> [Activity]:
Whenever the word "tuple" appears in a line of the data below, copy that line.

> [Given data]:
▬▬▬▬▬▬▬▬▬▬
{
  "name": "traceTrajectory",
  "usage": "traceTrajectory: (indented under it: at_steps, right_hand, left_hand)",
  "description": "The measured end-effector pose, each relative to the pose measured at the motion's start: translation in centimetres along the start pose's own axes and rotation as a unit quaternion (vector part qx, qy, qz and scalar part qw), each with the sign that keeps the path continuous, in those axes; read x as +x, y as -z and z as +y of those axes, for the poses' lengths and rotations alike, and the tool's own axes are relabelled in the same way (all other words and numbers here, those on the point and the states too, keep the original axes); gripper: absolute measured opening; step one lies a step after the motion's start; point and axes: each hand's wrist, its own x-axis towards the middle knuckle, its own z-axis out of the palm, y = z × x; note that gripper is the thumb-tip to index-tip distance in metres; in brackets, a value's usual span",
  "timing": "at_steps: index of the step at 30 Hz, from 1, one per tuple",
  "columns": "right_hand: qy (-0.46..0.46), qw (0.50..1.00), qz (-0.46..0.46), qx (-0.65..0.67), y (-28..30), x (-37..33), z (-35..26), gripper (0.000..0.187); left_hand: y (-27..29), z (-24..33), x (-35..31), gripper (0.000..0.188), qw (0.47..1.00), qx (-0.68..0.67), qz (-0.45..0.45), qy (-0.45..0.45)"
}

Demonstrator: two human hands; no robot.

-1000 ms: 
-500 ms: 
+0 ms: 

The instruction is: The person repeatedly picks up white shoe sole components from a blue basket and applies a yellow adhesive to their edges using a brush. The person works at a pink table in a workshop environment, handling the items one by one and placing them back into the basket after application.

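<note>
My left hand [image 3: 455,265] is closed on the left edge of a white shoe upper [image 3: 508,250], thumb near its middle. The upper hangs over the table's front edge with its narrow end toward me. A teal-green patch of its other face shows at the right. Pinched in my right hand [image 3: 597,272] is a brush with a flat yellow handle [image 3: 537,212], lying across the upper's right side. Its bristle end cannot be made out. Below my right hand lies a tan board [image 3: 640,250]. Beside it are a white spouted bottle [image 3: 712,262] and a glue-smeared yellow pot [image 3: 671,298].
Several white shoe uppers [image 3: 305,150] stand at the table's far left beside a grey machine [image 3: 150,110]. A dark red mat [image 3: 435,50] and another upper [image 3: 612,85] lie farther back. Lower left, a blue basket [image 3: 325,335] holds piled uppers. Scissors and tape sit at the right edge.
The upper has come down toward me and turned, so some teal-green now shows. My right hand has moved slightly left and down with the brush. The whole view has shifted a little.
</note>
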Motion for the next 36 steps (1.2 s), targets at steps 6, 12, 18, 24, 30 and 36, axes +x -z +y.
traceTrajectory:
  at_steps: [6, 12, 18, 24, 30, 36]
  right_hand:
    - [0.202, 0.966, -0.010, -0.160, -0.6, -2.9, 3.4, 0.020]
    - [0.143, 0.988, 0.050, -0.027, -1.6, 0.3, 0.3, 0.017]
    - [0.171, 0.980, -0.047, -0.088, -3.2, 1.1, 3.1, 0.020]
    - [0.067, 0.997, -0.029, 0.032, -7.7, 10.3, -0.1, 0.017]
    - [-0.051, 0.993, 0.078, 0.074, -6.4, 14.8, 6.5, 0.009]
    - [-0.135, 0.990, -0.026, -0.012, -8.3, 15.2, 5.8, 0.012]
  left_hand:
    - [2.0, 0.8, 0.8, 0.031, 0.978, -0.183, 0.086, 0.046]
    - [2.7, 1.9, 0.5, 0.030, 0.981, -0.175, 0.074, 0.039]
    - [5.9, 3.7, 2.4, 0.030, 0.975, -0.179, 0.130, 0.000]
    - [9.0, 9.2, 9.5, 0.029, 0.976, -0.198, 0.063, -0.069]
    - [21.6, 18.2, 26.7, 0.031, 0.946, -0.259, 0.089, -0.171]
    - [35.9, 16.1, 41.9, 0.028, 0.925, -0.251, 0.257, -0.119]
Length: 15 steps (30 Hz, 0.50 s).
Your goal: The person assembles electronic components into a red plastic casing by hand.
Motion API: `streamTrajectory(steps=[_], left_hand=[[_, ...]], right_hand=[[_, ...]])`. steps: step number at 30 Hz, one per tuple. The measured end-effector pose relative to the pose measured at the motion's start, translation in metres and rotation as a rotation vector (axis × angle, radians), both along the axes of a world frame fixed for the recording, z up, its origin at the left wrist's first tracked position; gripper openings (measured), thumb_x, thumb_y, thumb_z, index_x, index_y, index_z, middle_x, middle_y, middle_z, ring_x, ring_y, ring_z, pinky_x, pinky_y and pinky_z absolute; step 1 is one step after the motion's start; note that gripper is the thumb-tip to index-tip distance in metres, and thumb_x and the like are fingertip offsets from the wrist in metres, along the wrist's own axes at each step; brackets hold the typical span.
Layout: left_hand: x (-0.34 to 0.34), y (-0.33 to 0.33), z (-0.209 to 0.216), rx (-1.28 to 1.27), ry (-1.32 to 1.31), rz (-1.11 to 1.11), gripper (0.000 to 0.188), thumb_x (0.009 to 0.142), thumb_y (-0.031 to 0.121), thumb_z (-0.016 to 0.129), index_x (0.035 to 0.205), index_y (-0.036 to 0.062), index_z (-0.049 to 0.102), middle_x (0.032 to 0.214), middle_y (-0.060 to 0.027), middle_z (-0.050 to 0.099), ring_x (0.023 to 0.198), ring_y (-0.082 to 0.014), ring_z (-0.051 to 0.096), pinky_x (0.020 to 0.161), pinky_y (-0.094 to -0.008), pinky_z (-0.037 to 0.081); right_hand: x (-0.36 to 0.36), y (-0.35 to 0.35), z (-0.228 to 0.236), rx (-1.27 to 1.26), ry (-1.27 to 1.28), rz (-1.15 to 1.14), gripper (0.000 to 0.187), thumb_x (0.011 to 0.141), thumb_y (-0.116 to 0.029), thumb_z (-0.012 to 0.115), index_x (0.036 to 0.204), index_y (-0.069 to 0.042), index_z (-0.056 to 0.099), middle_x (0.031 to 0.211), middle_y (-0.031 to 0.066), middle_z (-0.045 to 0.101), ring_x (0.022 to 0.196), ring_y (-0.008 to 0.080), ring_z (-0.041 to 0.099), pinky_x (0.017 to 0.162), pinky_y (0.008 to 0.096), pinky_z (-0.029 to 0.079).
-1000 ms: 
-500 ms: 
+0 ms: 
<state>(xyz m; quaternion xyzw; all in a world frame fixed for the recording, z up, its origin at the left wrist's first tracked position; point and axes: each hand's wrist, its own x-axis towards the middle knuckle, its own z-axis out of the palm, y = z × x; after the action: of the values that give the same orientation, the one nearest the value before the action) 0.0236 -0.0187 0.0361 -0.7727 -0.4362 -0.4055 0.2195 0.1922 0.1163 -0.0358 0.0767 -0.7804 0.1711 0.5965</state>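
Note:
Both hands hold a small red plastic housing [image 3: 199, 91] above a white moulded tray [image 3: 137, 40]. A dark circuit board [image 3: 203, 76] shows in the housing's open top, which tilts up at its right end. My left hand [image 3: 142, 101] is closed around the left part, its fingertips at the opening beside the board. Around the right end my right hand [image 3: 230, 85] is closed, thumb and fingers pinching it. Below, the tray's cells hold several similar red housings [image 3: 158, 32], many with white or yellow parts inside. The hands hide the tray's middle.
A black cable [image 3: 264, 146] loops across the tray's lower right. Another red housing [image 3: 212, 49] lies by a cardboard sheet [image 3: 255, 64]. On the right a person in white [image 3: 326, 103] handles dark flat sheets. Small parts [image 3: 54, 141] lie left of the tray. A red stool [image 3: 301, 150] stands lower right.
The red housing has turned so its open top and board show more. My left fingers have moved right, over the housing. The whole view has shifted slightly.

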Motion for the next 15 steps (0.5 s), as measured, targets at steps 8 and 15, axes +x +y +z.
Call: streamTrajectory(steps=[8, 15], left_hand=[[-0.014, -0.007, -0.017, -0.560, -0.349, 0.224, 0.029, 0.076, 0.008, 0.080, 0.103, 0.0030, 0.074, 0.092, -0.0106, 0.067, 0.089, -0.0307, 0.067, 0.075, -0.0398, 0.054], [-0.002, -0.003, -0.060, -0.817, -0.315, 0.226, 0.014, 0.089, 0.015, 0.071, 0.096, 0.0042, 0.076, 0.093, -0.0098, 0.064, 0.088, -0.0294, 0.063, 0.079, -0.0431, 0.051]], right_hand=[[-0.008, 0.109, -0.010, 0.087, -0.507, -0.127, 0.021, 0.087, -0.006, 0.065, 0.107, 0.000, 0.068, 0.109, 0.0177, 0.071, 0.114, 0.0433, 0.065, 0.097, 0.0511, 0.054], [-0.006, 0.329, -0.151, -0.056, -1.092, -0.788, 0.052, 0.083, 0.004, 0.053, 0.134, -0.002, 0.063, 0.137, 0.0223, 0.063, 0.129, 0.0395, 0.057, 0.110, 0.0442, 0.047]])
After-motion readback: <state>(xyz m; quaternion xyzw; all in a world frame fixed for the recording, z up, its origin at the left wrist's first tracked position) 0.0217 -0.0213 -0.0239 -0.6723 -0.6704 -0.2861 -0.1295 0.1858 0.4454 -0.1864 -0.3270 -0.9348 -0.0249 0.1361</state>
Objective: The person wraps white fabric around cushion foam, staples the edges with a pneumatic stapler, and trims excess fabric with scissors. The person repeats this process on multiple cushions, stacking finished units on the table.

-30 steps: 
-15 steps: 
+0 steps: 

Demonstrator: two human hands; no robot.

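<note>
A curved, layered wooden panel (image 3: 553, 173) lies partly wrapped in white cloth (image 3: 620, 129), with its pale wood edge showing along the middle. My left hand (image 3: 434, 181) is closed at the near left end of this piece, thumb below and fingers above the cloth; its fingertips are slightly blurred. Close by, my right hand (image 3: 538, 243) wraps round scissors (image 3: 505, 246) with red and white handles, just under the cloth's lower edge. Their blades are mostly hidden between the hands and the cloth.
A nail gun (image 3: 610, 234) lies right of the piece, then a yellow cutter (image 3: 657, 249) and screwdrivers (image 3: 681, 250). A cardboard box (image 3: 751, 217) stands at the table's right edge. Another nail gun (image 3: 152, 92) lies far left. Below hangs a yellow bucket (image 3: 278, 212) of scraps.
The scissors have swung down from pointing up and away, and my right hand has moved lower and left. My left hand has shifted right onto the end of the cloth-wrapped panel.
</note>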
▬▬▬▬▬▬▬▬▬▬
> [Response box]:
  "timing": "at_steps: index of the step at 30 Hz, from 1, one per tuple",
Motion API: `streamTrajectory(steps=[_], left_hand=[[_, ...]], right_hand=[[_, ...]])`. steps: step number at 30 Hz, one per tuple. The measured end-effector pose relative to the pose measured at the motion's start, translation in metres and rotation as a rotation vector (axis × angle, radians), both along the axes of a world frame fixed for the recording, z up, its origin at the left wrist's first tracked position; gripper openings (measured), thumb_x, thumb_y, thumb_z, index_x, index_y, index_z, middle_x, middle_y, middle_z, ring_x, ring_y, ring_z, pinky_x, pinky_y and pinky_z absolute; step 1 is one step after the motion's start; note that gripper is the thumb-tip to index-tip distance in metres, and thumb_x and the like are fingertip offsets from the wrist in metres, along the wrist's own axes at each step; brackets hold the typical span.

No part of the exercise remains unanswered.